Assigned task: Output exactly the lines below, starting with the line that has "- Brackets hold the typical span" and going on through the line that has "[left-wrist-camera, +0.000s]", both included, and no other lines.

Extracted entries:

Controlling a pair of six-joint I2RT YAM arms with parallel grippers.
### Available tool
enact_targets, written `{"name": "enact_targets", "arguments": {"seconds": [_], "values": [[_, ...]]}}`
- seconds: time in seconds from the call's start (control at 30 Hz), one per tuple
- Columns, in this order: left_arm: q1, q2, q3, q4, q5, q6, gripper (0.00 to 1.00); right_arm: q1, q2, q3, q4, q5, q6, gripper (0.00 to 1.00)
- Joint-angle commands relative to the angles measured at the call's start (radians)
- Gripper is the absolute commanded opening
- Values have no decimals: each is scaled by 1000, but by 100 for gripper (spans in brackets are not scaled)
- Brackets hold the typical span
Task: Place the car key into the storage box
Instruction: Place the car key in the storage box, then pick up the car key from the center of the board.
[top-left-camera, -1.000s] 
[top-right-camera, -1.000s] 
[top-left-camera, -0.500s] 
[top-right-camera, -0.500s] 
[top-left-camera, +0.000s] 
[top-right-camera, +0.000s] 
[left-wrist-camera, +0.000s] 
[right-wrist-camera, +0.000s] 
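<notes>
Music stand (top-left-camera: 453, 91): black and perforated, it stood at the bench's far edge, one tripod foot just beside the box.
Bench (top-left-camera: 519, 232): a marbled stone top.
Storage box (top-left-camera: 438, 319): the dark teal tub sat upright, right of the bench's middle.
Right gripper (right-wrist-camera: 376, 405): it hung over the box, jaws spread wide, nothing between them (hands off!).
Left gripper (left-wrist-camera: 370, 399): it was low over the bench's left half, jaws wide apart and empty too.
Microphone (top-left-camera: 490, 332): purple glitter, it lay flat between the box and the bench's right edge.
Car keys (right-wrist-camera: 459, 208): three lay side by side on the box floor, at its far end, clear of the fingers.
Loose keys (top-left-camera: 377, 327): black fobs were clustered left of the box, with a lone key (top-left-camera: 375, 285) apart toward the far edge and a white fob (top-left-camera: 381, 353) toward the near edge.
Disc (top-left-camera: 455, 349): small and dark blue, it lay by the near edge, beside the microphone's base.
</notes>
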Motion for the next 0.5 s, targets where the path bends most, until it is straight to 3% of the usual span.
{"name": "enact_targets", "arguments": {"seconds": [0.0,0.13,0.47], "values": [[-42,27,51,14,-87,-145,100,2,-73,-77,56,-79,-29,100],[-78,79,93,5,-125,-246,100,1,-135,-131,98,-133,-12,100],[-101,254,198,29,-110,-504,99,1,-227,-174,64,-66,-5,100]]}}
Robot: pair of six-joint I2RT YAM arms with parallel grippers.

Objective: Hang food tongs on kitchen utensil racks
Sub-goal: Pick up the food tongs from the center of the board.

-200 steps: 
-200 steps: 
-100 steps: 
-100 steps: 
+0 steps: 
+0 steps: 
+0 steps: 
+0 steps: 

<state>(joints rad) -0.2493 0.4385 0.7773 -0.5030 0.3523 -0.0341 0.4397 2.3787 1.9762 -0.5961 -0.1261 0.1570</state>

Response:
- Brackets hold the typical span
Task: Place the car key into the storage box
Instruction: Place the car key in the storage box, then pick up the car key from the center of the board.
[top-left-camera, -1.000s] 
[top-right-camera, -1.000s] 
[top-left-camera, -0.500s] 
[top-right-camera, -0.500s] 
[top-left-camera, +0.000s] 
[top-right-camera, +0.000s] 
[left-wrist-camera, +0.000s] 

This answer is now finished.